About Author: Mr Naz Haji is the Senior Vice President and Managing Director of QuintilesIMS. Based out of Bangalore office, Naz is responsible for providing vision, strategic business and technology direction, and operational capabilities to support the company’s growth across Asia. Bringing 25 years of experience in international business systems, technology process re-engineering and consulting, Naz has been a key leader within multiple industries including pharmaceuticals, manufacturing, utilities and various other sectors.
Clinical research is highly regulated and complex and not easy to understand. It is governed by international and local guidelines with a strong focus on patient safety and confidentiality. We, as an industry, have not invested enough in creating greater awareness and education about clinical research amongst the public at large. In addition, in the recent past we have seen instances of media misreporting and sensationalism which have only served to misrepresent the industry further.
An example of this is in the reporting of deaths in a clinical trial. Many reports do not make a distinction between the death of a patient in a clinical trial and death of a patient due to a clinical trial, and mislead the public into believing that clinical trials are the cause for a large number of deaths. The death of a patient in a clinical trial could be due to various reasons, including the natural progression of a disease the patient suffers from, other underlying diseases the patient has or something totally unrelated like an accident. All deaths of a patient in a clinical trial, whether related or not, have to be reported to regulatory authorities and the distinction needs to be made when reporting deaths in a clinical trial.
“Patients who are an important beneficiary in the clinical research process were hesitant to come out and tell their stories. We are seeing that beginning to change now”
Similarly, the industry has done little to highlight the high quality of clinical research being done in India. The narrative of clinical trials in India seems to be driven by a few instances of transgression rather than the many instances of good quality work being done across the country.
Given the challenges in the regulatory environment we had in India in the recent past, patients who are an important beneficiary in the clinical research process were hesitant to come out and tell their stories. We are seeing that beginning to change now with a few patients coming forward to speak of their positive experience in clinical trials. This will go a long way in allaying fear and misconceptions about clinical research amongst the public at large.

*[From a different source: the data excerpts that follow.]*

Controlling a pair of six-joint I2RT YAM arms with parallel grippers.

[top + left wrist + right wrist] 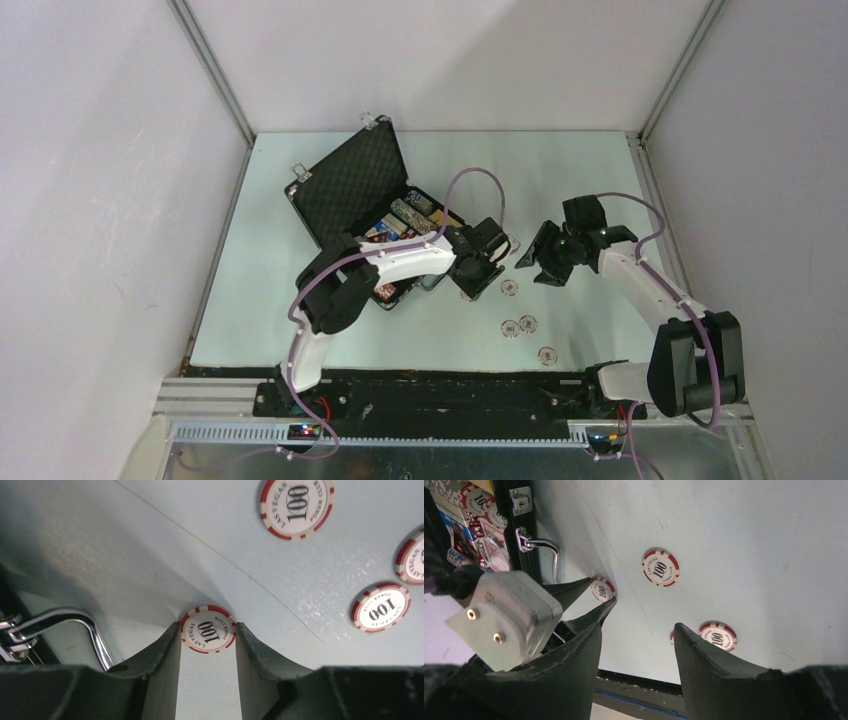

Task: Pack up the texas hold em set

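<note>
The black case (352, 180) of the texas hold em set stands open at the table's back left, chips and card decks (408, 214) in its foam tray. Just right of the case, my left gripper (476, 286) is low over the table. Its fingers press both edges of a red-and-white "100" poker chip (208, 629), and the same chip (602, 589) shows between them in the right wrist view. My right gripper (532, 262) hovers open to the right with nothing between its fingers (638, 626).
Loose "100" chips lie on the pale table (580, 190): one (509, 288) near the grippers, a pair (519, 325) closer in, one (547, 355) by the front edge. The case's silver handle (75, 622) is just left of my left fingers. White walls enclose the table.
</note>
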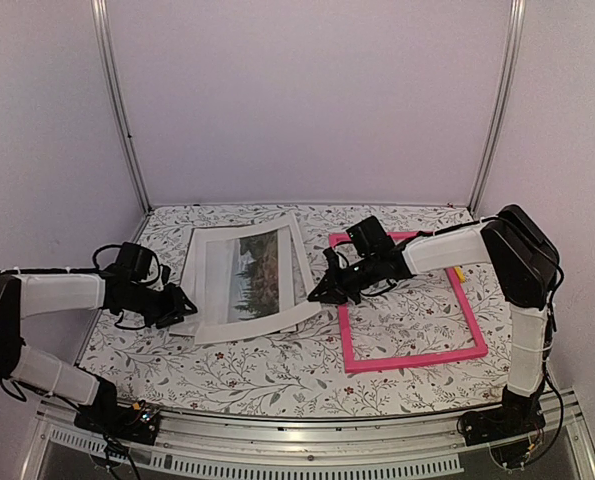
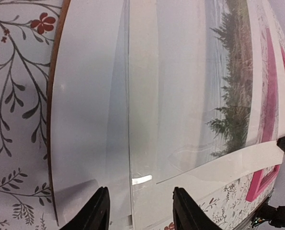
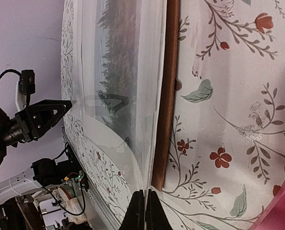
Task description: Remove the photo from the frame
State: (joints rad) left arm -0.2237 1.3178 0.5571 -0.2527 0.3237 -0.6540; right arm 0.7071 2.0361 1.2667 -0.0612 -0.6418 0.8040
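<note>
Found the frame (image 1: 417,360) lying flat on the floral tablecloth (image 1: 277,375), with the cloth's pattern showing through its opening. Saw the photo (image 1: 249,280) outside the frame, close beside it on the left and turned a little askew to it, print side up. Made out a brown backing board (image 3: 170,96) under the photo, showing as a narrow strip along the side facing the frame and again along the side away from it. Noticed a glossy clear sheet (image 2: 147,143) lying over part of the print, with one straight edge catching the light. Located the right gripper (image 1: 315,296) in the gap between the frame and the photo, at the photo's frame-side edge, with the right arm reaching across the frame's upper left corner. Saw its fingers (image 3: 137,211) pressed tight together with no gap; could not tell whether any sheet edge was pinched there. Located the left gripper (image 1: 184,306) on the far side of the photo from the frame, at the photo's near corner. Saw its fingers (image 2: 100,213) spread well apart, gripping nothing, with the edges of the photo and the clear sheet running between them. Could not tell whether either fingertip touched the paper.
</note>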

Overall, advancements in technology are playing an increasingly important role in our understanding and management of healthcare and disease. These advancements are also impacting the way clinical trials are being conducted and managed with technology driving end-to-end customer value, incorporating design, execution, engagement and commercialization within the drug development process. The industry has seen a lot of innovation in the application of technology and will continue to do so. India is well positioned to take advantage of these trends given the rich technical expertise that resides in this country.
Outlook is bright!
I believe that the worst is now behind us. We have had a very challenging few years but in the last couple of years, several corrections have been made in regulations to ensure it is more balanced and science-oriented, while being patient-centric. Our biggest challenge now is to take that message globally and restore the confidence of global stakeholders in doing clinical research in India. We have definitely seen an improvement in regulatory approval timelines and a more collaborative and consultative approach by the Indian regulators which is good for all stakeholders. We are hopeful that this forward momentum will continue.
“I believe that the worst is now behind us. We have had a very challenging few years but in the last couple of years, several corrections have been made in regulations”

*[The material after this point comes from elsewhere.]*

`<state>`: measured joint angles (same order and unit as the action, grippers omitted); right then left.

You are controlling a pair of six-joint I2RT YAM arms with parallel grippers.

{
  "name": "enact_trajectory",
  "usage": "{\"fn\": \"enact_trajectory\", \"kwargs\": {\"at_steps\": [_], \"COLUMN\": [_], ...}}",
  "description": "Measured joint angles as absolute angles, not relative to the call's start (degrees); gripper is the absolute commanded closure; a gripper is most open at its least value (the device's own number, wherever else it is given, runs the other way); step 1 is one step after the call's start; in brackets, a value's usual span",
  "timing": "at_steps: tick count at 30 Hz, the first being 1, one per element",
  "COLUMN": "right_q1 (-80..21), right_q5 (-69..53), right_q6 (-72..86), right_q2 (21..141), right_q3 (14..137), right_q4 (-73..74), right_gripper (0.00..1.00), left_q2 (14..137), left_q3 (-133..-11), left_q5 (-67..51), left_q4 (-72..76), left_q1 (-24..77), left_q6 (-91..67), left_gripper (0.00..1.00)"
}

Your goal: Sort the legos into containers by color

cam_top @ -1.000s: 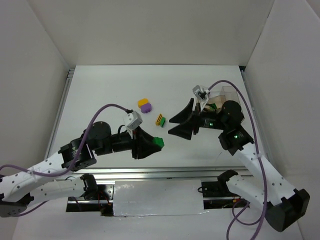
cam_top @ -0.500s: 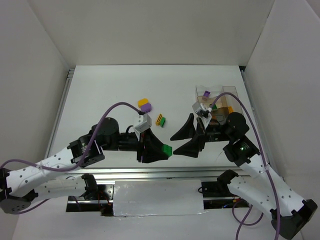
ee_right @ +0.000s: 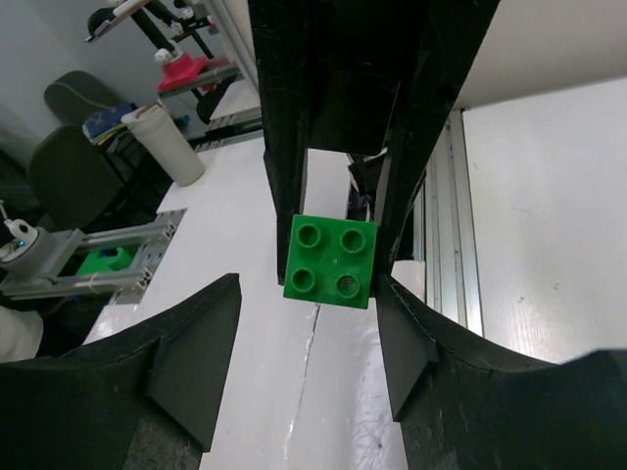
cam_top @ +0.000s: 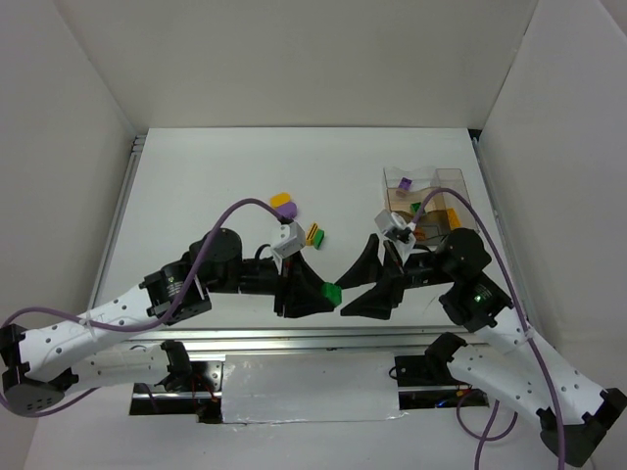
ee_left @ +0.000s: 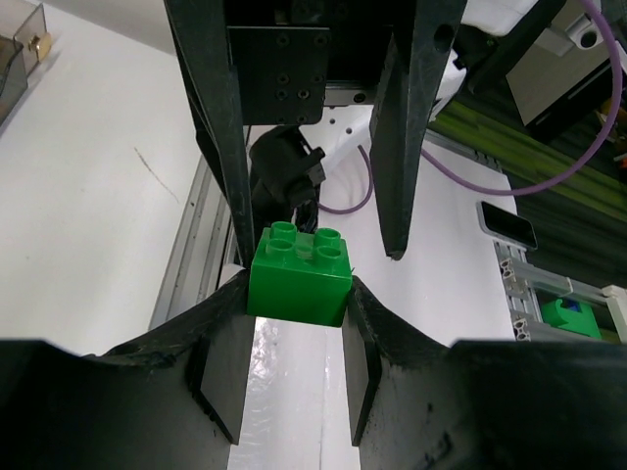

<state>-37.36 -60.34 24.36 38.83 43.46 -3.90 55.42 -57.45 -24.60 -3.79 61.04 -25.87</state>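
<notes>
A green lego hangs above the table's near edge with my left gripper shut on it; in the left wrist view the lego sits pinched between the fingertips. My right gripper faces it from the right, open, its jaws straddling the lego. One right finger is at the lego's side and the other stands well apart. A yellow-on-purple pair and a striped stack lie mid-table. The clear containers at the right hold purple, green and orange-brown legos.
A metal rail runs along the near table edge below both grippers. White walls enclose the table on three sides. Purple cables arch over both arms.
My left gripper carried the green lego right and toward the near edge. My right gripper left the containers, swung to meet it, and its jaws narrowed around the lego.
</notes>
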Motion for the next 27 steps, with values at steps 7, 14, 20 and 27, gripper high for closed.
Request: {"fn": "enact_trajectory", "kwargs": {"at_steps": [7, 14, 20, 27], "right_q1": [-40.1, -40.8, -40.9, -41.6], "right_q5": [-56.1, -54.6, -54.3, -54.4], "right_q6": [22.4, 20.7, 20.2, 20.3], "right_q2": [42.2, 42.2, 42.2, 42.2], "right_q3": [43.9, 44.4, 44.4, 44.2], "right_q4": [-1.4, 1.0, 1.2, 0.0], "right_gripper": [0.55, 1.0, 1.0, 1.0], "left_q2": [55.8, 56.0, 55.9, 55.8], "left_q3": [-57.6, -57.7, -57.7, -57.8], "left_q5": [-24.8, -24.8, -24.2, -20.9], "left_q4": [-7.4, -8.6, -8.8, -6.4], "left_q1": [60.8, 60.6, 60.6, 60.6], "left_q6": [-25.9, -25.8, -25.8, -26.1], "left_gripper": [1.0, 1.0, 0.49, 0.01]}}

We have seen a lot of streamlining in the regulatory environment. We also see the regulators seek feedback periodically on the new guidelines and procedures which indicates that they are very open to incorporating stakeholder feedback and making their processes even more robust. What we now need is an investment in proper governance to ensure that the guidelines are implemented and governed well.
On approval timelines, while they have reduced significantly from a few years ago, if we want to be competitively positioned with other countries, we need to bring down approval timeline approvals further from the current six to seven months to three months. This would then be another compelling reason for sponsors to conduct clinical trials in India.
Hopefully, there will be greater understanding and appreciation of the role and value of clinical research. I am optimistic that Make in India for clinical research will be a reality with more innovation and R&D taking place in our country.